Summary:
When Rachel Aviv, the author of Strangers to Ourselves,
was six years old, she simply stopped eating.
She said she got the idea from the Yom Kippur fast. She was promptly checked into a psychiatric
hospital where she became one of the youngest-ever patients to be given the
diagnosis of anorexia. Through
associating with older, more seasoned anorexic girls she became a sort of
“anorexic-in-training” (p.13). Fortunately, after a few months she snapped out of
it, and was discharged. She never suffered
from the same symptoms again.
As an adult, Aviv began to think about what had happened to
her. The only remnant of her experience
was a diary entry from age 8: “I had a diseas called anexexia” (p.231). Had she even had the disorder, or had the
diagnosis been a mistake? Why had she
not gone on to have “an anorexic ‘career’” (ibid.), while one of the girls who
had mentored her ultimately died of anorexia-related causes? In
order to answer these questions for herself, Aviv meets with the therapists who
treated her more than thirty years ago as well as with the family of her deceased
copatient.
As a result of Aviv’s introspection, she becomes intrigued
by people whose psychiatric diagnoses do not fully capture the complexities of
their situation. Strangers to
Ourselves presents detailed case histories of several such individuals. Bapu is an Indian woman whose visions have
caused her to be diagnosed with schizophrenia.
Are they delusions, or is she a mystic?
Naomi is a socially disadvantaged black woman who has struggled
unsuccessfully to get ahead. During a
manic episode, she jumps into a river with her young twins, one of whom dies.
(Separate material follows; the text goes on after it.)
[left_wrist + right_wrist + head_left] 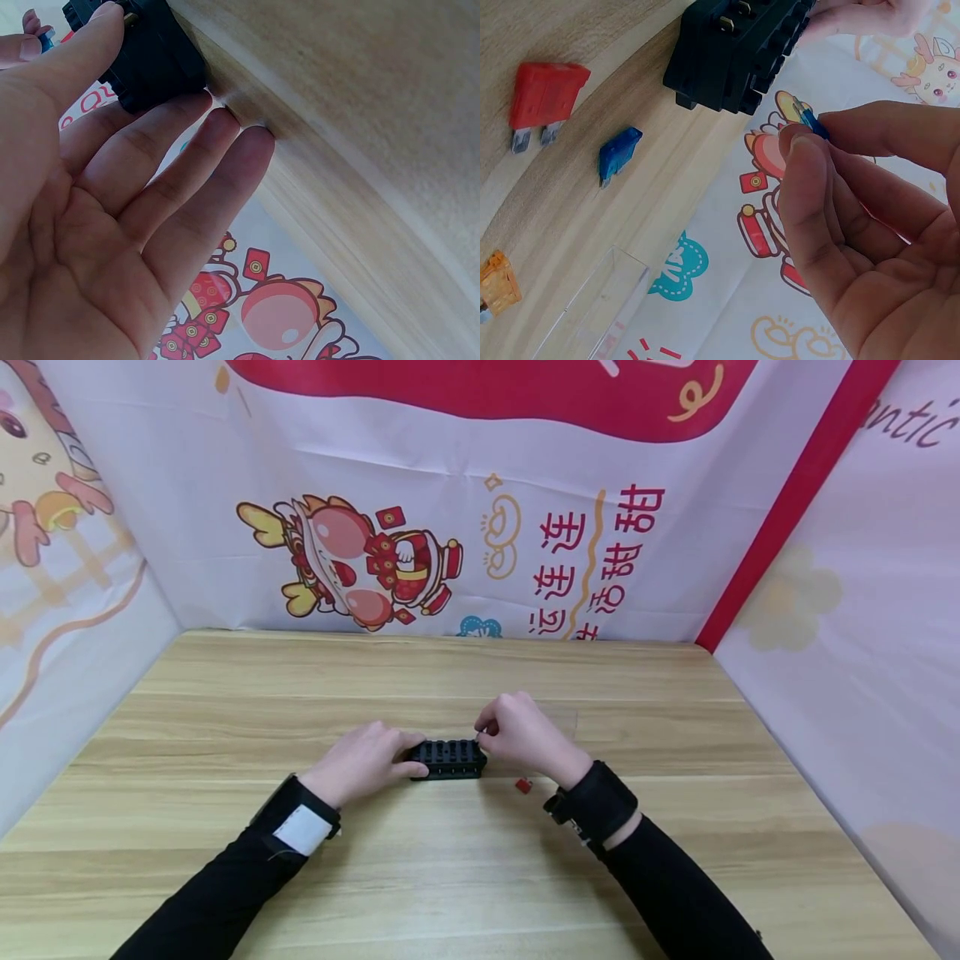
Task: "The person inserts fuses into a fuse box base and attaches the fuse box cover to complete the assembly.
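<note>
A black fuse box (450, 758) with rows of slots lies on the table in front of the person. The left hand (367, 766) grips its left end, thumb on the near side and fingers behind. In the left wrist view the thumb presses the black housing (161, 64) near a metal terminal. Just above the box's right end is the right hand (528, 737). It pinches a small blue blade fuse (811, 121) between thumb and index finger, metal prongs pointing away from the fingertips. The fuse appears apart from the box in the right wrist view.
A red blade fuse (546, 96), a second blue fuse (619, 154) and an orange fuse (498, 283) lie on the wooden table (360, 877). A clear plastic case (592, 300) lies near them. Printed cloth walls (420, 443) stand behind and at the sides.
</note>
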A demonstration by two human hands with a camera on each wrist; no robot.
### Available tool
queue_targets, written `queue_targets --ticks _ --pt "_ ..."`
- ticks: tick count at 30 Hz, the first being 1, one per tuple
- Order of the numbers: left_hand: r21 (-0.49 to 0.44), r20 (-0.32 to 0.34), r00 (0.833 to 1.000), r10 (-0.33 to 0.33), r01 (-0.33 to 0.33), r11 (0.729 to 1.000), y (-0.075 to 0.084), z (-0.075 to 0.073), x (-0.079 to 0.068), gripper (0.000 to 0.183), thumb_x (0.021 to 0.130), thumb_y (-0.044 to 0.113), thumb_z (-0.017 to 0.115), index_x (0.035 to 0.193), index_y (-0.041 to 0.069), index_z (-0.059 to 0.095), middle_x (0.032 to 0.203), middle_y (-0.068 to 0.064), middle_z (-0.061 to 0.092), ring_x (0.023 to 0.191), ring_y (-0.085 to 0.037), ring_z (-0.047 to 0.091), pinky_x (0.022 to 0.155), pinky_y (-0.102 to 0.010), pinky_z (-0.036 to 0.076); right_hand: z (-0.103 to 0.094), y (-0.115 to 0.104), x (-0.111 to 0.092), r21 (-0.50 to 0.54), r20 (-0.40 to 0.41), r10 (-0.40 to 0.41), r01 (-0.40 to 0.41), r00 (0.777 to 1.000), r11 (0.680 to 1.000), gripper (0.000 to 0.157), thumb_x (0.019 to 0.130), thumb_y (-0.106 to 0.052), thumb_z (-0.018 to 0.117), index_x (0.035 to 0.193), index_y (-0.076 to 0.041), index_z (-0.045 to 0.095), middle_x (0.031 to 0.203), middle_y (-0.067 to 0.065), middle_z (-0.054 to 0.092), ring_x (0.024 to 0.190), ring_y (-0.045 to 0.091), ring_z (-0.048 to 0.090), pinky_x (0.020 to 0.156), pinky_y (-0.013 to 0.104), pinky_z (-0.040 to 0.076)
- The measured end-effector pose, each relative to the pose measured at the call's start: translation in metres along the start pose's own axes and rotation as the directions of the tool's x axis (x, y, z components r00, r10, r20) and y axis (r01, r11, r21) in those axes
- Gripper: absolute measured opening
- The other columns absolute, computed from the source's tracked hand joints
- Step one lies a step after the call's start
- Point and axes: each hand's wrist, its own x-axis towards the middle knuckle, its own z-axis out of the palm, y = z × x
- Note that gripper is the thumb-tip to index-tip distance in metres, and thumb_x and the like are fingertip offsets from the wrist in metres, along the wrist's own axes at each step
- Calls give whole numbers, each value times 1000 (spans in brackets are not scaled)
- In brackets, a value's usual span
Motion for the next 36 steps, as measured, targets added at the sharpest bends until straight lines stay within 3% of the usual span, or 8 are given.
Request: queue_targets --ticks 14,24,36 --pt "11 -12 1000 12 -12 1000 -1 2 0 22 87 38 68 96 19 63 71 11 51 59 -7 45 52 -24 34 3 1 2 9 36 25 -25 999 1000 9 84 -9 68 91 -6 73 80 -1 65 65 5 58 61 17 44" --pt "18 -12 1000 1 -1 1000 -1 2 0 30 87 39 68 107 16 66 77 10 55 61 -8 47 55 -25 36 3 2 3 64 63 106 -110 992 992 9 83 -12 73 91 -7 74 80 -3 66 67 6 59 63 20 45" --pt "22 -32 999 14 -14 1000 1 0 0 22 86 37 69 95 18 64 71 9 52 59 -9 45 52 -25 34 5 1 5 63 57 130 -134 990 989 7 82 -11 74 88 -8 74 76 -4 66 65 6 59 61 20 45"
Her
claim that “white people are out to get me” (p. 146) is ignored because her
doctors insist that “delusions couldn’t on some level make sense” (p. 150). Yet
another woman, Laura, bounces from diagnosis to diagnosis, and sleeps fourteen
hours a day because of all the medication she is on. She becomes one of these people who no longer
even know if their lack of functioning is “due to their underlying disorder
[or] the heavy medications they’d taken for it” (p. 203).